Emit a verbatim copy of the lines running from the line with "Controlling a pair" through the end of the material below.
*** SUPPLIED DATA ***
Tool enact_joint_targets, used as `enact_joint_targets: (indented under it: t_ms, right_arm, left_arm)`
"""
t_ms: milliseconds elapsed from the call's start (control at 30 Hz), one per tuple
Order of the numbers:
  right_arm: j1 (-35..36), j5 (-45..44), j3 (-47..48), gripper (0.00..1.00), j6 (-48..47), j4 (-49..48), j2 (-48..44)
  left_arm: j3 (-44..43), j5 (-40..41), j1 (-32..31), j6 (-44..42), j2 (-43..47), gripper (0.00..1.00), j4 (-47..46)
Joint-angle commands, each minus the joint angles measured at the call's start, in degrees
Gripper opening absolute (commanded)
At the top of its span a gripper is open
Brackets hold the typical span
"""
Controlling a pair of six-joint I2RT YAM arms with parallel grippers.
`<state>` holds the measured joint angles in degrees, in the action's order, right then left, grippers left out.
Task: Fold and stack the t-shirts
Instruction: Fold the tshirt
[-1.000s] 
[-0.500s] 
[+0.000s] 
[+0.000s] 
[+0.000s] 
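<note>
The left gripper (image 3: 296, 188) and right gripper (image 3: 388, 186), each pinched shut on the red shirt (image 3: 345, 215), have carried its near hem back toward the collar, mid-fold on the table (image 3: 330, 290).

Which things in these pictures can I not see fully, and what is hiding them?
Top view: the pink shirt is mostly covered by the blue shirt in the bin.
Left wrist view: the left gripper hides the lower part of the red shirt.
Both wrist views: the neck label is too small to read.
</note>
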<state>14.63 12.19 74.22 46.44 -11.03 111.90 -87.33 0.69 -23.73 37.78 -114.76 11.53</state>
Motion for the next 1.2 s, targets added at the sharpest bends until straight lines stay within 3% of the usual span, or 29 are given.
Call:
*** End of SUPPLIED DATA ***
SOLUTION FOR THIS EXERCISE:
Controlling a pair of six-joint I2RT YAM arms with parallel grippers.
`<state>` holds the measured joint angles in degrees, in the action's order, right then left, grippers left out.
Task: Fold and stack the t-shirts
Instruction: Fold the tshirt
[-1.000s] 
[-0.500s] 
[+0.000s] 
[+0.000s] 
[+0.000s] 
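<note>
The left gripper (image 3: 296, 188) and right gripper (image 3: 388, 186), each pinched shut on the red shirt (image 3: 345, 215), have carried its near hem back toward the collar, mid-fold on the table (image 3: 330, 290).

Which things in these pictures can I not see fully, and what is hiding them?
Top view: the pink shirt is mostly covered by the blue shirt in the bin.
Left wrist view: the left gripper hides the lower part of the red shirt.
Both wrist views: the neck label is too small to read.
</note>
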<state>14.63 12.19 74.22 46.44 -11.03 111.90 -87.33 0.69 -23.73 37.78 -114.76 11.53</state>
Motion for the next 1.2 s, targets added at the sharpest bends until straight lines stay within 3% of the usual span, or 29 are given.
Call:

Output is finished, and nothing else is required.